Assurance loyer impayé : est-ce que ça vaut vraiment le coup ?
Coût réel, garanties, conditions d'accès et alternatives gratuites : le comparatif pour savoir si une assurance loyers impayés vaut le coup dans votre situation.
La question est légitime : payer chaque mois pour un risque qui ne se produira peut-être jamais, ça pique. Sauf que le jour où un locataire cesse de payer, le compteur ne s'arrête pas au loyer perdu. Il faut relancer, mettre en demeure, saisir le tribunal, obtenir un jugement, puis attendre. La procédure se compte en mois, souvent en année, et la trêve hivernale (du 1er novembre au 31 mars) suspend les expulsions au passage. Un impayé qui démarre en septembre peut très bien se solder l'été suivant : c'est ce décalage, plus que le loyer d'un mois, qui fait mal.
Ce que couvre une GLI (et ce qu'elle laisse de côté)
Le socle est le même partout : si le locataire ne paie plus, l'assureur verse le loyer et les charges à sa place, dans la limite d'un plafond et d'une durée fixés au contrat. Le reste varie beaucoup, et c'est là que se joue la différence entre deux tarifs qui se ressemblent. Les garanties les plus courantes :
- Les loyers, charges et taxes impayés, plafonnés en montant global ou en nombre de mensualités ;
- Les frais de procédure : huissier, avocat, expulsion, via une protection juridique intégrée ;
- Les détériorations immobilières, au-delà du dépôt de garantie et sur constat d'état des lieux ;
- Parfois la vacance locative ou le décès du locataire, souvent en option payante.

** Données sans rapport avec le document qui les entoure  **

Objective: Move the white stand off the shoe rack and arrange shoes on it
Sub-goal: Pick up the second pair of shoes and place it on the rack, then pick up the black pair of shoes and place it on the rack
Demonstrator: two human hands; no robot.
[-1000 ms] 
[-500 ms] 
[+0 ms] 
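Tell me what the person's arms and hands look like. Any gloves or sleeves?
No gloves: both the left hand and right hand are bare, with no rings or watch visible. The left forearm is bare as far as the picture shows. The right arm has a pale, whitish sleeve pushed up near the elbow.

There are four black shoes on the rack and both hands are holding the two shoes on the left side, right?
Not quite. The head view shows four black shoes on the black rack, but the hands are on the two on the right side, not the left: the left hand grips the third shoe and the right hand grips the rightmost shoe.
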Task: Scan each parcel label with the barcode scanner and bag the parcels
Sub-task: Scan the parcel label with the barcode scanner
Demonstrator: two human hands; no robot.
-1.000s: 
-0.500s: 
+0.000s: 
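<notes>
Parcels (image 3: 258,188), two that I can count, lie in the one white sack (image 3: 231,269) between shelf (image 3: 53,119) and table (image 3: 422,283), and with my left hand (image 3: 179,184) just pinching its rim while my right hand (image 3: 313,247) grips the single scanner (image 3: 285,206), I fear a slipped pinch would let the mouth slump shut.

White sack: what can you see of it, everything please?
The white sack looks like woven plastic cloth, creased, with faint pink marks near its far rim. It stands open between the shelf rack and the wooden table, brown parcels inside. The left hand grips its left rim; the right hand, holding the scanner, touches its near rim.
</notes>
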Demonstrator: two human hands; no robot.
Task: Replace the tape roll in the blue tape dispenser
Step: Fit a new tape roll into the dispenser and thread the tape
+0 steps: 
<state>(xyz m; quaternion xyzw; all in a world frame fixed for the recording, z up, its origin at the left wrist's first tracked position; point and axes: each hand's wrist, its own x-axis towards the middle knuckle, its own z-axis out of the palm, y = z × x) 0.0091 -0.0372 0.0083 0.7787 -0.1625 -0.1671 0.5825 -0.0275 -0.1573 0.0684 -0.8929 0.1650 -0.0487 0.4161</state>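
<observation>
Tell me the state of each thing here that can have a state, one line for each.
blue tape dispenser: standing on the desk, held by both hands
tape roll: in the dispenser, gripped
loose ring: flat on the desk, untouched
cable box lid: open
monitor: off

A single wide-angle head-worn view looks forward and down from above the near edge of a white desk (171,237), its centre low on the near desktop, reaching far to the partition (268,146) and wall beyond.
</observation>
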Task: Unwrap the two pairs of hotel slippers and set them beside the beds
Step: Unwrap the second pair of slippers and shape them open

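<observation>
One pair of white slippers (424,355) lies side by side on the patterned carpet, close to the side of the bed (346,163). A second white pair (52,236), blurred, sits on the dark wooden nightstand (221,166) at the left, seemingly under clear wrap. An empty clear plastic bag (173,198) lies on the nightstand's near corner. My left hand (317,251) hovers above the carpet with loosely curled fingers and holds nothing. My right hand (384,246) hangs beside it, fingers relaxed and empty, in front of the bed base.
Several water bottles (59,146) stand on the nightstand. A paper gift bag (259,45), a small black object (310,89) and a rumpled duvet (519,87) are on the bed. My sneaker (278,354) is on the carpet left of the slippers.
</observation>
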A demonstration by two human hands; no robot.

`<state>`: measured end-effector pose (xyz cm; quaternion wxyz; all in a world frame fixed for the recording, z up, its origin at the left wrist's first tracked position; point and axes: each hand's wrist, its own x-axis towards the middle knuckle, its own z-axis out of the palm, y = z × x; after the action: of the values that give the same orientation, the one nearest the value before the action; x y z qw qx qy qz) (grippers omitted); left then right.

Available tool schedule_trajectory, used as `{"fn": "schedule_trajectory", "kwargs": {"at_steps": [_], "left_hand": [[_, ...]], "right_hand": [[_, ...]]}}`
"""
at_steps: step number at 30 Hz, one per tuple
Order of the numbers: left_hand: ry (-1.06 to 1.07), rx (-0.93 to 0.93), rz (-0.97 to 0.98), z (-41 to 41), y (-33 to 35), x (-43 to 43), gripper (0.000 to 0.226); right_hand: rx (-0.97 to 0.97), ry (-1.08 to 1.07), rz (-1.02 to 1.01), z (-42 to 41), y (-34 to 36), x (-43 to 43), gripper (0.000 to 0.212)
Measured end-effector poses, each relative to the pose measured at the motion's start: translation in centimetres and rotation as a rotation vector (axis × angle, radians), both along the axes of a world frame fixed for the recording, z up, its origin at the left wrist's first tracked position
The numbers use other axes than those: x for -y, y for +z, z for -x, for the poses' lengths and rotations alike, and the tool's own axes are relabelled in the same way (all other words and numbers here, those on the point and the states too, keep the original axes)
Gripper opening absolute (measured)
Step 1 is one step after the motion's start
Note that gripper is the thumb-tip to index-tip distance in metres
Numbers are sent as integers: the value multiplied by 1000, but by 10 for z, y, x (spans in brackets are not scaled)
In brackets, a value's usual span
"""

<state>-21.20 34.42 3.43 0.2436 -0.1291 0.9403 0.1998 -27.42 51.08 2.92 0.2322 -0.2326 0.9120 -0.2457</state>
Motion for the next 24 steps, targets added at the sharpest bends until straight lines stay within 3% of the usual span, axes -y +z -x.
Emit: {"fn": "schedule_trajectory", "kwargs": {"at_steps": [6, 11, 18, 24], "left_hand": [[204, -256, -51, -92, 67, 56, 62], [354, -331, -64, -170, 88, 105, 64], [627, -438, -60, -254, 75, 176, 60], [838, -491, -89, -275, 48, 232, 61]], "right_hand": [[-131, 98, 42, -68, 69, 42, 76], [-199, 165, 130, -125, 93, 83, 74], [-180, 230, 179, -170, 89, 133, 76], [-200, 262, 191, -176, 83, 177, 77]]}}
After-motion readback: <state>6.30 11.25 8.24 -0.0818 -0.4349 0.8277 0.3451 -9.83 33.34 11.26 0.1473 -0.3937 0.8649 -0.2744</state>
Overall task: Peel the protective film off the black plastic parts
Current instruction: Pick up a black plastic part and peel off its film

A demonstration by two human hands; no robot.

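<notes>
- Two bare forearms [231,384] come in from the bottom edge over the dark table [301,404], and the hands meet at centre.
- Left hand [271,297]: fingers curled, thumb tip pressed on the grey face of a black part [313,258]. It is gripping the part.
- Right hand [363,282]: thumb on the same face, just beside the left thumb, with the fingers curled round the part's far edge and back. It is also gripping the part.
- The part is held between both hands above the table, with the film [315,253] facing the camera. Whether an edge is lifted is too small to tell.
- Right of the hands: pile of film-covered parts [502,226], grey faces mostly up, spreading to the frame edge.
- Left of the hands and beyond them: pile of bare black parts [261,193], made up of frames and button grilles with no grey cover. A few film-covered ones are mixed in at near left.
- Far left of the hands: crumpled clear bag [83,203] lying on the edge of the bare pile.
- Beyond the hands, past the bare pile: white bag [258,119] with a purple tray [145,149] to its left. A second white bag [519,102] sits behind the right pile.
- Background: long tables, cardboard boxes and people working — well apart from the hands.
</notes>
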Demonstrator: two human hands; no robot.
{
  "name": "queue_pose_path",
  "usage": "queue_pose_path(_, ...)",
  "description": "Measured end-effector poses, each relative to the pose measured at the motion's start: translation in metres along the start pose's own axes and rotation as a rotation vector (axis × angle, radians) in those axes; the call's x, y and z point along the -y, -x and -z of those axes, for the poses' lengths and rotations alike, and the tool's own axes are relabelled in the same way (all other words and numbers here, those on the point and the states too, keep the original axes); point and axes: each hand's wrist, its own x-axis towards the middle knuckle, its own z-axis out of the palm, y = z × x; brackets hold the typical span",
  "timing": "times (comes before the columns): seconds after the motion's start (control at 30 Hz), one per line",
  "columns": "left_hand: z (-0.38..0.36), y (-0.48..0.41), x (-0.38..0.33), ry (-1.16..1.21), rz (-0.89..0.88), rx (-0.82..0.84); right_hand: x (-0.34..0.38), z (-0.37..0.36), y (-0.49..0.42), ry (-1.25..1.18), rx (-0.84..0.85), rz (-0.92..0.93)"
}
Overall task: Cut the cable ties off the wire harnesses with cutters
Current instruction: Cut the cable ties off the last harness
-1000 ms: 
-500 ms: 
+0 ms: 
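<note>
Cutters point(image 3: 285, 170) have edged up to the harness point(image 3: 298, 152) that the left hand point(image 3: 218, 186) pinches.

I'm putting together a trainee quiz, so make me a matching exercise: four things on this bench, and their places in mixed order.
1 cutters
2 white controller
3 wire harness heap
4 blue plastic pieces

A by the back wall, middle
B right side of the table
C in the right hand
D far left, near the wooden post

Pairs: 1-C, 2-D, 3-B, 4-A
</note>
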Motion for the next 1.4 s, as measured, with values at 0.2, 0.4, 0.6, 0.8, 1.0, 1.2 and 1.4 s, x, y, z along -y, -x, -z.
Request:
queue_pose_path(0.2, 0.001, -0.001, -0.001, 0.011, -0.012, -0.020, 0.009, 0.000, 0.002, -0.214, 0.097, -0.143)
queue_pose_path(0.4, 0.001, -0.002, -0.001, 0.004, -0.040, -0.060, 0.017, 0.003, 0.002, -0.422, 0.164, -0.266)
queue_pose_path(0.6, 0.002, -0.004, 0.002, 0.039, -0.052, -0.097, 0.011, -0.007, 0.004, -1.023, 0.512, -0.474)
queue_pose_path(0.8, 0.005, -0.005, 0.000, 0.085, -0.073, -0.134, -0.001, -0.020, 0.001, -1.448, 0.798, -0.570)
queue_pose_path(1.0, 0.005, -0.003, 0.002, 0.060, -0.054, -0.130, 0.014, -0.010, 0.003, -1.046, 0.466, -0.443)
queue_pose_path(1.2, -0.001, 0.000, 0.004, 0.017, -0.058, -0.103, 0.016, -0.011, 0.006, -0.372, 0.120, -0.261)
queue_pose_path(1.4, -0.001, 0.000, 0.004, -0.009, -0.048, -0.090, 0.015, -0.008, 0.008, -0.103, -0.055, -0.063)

Restent dehors : l'usure normale, les impayés antérieurs à la souscription, et surtout tout sinistre né d'un bail dont le dossier ne respectait pas les critères de l'assureur. Ce dernier point est le motif de refus numéro un.
La GLI ne remplace pas non plus l'assurance du logement lui-même : la propriétaire non occupant (PNO) reste indispensable, et obligatoire en copropriété. Pour remettre vos contrats à plat, notre comparatif des contrats d'assurance habitation les plus solides donne les critères qui comptent.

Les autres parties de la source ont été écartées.